'Tainted' would be the accurate word
Well, consider as noted above that Photoshop contains AI tools, some of which seem fine to me. For example, a tool that can automatically identify and remove so-called "distractions", e.g. removing power lines from a photograph so that all you see is a clear blue sky. Is that "tainting" the art? It's still a photograph taken by a real human being, and the removal of such "distractions" is a laborious but not particularly challenging activity. I don't consider that sort of thing to have "tainted" the art in question, and instead see it as the proper and well-reasoned use of AI in art: to simplify tedious tasks
for artists so those artists can save time and focus their effort on the things that really matter. I imagine even for purely drawn art, removing "distractions" could have uses speeding up the process of going from a sketch to a work-in-progress, for example.

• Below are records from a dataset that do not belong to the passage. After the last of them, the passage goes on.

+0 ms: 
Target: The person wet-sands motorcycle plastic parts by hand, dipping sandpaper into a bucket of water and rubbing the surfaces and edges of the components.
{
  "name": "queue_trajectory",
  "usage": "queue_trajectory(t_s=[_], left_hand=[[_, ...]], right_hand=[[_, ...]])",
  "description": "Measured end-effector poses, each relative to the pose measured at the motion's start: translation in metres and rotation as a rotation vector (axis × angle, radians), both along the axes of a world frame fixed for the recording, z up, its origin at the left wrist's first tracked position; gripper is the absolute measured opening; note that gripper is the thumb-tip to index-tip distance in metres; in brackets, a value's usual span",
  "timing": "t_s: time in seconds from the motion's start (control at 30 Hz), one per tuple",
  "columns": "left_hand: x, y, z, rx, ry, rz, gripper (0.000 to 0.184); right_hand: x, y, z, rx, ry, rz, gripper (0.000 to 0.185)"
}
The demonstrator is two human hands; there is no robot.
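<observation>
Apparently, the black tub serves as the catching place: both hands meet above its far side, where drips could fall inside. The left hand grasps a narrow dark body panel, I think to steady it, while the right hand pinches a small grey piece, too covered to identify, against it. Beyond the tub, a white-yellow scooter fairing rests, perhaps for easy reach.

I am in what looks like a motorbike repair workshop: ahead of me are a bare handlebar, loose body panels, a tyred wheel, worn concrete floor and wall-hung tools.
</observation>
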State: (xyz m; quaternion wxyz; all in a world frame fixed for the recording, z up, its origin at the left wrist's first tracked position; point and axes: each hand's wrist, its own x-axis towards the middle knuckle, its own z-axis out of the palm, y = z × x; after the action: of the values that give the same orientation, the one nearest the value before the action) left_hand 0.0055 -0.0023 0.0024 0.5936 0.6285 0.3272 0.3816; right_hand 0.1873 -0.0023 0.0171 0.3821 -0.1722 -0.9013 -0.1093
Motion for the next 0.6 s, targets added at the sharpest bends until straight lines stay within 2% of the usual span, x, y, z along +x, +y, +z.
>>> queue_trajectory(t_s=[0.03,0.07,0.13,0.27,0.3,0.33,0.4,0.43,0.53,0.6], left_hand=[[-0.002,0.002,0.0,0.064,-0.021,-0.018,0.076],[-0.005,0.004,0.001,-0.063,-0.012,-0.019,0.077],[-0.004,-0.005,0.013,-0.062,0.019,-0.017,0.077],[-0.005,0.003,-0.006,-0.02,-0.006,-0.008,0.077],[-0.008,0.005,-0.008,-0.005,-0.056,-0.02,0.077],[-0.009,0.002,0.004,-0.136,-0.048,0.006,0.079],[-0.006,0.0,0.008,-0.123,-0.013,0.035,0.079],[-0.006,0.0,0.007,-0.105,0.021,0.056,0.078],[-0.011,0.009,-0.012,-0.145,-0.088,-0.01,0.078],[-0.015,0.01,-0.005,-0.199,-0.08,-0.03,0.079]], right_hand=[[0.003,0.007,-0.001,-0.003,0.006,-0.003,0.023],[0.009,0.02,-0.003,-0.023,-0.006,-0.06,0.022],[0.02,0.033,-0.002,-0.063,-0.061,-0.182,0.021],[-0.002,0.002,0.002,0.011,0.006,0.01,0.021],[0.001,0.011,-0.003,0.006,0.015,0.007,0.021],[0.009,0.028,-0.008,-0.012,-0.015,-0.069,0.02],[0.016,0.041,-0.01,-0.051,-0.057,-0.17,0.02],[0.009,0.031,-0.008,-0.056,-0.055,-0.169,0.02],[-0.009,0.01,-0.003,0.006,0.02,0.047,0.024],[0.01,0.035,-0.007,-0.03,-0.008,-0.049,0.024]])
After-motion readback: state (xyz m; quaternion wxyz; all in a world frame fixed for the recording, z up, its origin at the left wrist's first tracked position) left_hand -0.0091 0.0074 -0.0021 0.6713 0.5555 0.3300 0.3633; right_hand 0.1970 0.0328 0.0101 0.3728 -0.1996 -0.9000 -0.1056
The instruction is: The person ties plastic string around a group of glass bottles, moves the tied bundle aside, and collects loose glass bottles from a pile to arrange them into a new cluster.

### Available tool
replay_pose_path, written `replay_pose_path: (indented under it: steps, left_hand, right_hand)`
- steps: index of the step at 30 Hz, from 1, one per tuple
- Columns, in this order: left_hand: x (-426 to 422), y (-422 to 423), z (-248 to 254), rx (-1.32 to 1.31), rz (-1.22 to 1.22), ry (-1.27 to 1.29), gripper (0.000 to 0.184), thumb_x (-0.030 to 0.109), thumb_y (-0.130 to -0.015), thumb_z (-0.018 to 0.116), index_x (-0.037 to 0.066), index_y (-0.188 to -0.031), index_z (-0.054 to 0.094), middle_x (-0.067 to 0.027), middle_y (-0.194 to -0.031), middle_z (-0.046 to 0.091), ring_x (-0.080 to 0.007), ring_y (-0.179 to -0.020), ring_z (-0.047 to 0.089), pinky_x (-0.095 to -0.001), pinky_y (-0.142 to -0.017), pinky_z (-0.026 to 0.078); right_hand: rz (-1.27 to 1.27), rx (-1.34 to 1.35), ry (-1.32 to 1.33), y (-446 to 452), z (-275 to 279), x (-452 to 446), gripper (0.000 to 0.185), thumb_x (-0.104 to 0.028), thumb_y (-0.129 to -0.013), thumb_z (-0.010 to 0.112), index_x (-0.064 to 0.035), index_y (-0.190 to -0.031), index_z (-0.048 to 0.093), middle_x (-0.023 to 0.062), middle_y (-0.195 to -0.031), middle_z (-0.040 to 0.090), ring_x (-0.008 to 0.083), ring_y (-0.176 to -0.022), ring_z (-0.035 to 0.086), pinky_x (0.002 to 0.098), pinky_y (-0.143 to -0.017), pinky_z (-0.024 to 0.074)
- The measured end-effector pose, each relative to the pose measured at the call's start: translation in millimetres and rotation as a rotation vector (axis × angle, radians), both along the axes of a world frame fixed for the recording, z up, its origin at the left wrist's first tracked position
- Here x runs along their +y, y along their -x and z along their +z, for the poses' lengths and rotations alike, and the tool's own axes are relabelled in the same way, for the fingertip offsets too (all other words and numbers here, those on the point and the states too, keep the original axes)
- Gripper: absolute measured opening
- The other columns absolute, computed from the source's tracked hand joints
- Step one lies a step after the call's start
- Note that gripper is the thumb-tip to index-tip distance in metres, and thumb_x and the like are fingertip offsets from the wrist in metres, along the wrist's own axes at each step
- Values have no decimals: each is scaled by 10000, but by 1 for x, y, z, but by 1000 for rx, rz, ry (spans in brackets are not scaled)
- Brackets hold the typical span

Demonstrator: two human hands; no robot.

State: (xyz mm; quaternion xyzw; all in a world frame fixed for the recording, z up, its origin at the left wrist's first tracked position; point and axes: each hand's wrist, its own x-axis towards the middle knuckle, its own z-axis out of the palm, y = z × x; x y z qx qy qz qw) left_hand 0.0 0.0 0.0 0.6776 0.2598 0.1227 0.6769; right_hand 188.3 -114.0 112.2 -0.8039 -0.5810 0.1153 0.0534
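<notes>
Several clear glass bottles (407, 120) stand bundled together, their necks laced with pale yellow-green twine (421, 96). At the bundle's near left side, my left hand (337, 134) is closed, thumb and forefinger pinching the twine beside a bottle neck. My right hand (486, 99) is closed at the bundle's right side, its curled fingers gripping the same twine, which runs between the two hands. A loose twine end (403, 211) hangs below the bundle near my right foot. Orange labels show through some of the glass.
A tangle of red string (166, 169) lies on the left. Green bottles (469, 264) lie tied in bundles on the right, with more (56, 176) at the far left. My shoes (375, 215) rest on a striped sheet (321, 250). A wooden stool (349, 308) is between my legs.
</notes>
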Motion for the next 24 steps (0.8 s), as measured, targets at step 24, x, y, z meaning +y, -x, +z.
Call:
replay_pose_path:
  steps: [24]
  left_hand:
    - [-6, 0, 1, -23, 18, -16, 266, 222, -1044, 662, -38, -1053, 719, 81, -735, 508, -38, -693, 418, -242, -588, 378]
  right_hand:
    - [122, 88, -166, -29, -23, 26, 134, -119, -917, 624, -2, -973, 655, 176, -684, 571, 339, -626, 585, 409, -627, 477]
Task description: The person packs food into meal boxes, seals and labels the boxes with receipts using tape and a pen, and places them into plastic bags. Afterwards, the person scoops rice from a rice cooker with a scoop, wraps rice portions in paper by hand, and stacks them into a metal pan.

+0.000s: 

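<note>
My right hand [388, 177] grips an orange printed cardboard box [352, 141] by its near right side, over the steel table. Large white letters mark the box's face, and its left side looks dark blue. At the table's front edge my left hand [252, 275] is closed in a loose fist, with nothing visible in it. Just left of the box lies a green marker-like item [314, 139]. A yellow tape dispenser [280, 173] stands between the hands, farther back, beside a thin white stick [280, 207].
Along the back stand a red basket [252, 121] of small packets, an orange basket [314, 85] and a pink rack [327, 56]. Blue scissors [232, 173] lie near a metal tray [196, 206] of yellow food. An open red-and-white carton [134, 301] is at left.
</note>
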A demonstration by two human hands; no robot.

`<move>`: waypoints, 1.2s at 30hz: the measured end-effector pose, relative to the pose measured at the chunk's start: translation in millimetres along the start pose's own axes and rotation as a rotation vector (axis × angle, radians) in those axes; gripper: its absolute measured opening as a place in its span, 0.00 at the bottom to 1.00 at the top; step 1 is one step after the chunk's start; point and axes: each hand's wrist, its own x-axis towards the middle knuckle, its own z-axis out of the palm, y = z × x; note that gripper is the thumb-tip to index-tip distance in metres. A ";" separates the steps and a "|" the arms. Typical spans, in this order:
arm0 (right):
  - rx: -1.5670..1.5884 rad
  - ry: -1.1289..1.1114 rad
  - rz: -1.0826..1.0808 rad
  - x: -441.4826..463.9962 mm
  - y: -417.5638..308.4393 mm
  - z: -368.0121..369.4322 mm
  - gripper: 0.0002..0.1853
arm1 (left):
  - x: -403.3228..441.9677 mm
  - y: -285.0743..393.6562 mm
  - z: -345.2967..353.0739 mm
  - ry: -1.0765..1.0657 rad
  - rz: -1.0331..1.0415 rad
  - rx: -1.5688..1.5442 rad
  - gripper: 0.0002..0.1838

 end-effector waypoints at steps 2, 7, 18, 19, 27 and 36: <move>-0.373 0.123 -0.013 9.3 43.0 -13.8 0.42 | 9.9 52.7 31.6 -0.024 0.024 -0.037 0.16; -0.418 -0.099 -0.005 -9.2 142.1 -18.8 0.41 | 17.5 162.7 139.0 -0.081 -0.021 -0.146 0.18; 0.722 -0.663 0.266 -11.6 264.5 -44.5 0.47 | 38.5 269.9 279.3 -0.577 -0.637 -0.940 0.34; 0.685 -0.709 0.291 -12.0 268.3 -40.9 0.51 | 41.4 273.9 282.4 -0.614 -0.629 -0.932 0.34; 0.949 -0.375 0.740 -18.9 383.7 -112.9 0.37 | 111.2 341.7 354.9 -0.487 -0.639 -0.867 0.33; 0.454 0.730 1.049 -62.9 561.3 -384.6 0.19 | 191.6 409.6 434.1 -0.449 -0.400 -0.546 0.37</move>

I don't think there's any way we can meaningfully prevent this sort of thing from happening, and I'm skeptical that it would even be
good for digital artists to pursue such a policy regardless. But tools like that are a far cry from stuff that whips up entire images (in many cases, by having used scraped--and thus stolen--artwork from the Internet).
"AI art" is not a perfectly simple binary of "absolutely nothing AI involved whatsoever, and thus acceptable" vs "literally any amount of AI involved at any point whatsoever, and thus completely unacceptable". It is more complex than that. I absolutely agree with you that most AI art is trash, that using AI-
generated art is a serious failing on the part of the creators of a work, and that the presence of even a single piece of such work does tarnish the whole product.* I am simply saying that there can, in fact, be some sense in which a work actually made by a human being--
not AI-generated--could in fact be "enhanced" by AI tools in ways that aren't awful bull$#!+ and are instead reasonable developments of new technology that can help skillful, trained artists make more art.
*For anyone who thinks this is excessive, imagine if someone tried to explain to you that there's nothing wrong with having a
single blood diamond in their diamond necklace. After all, it's just
one blood diamond, right? It's not like the whole necklace should be considered to have contributed to the slaughter of innocent people just because
one diamond might have done so. That would be
unfair to all the other, perfectly-legitimate diamonds and the people who cut them, who mined them, etc.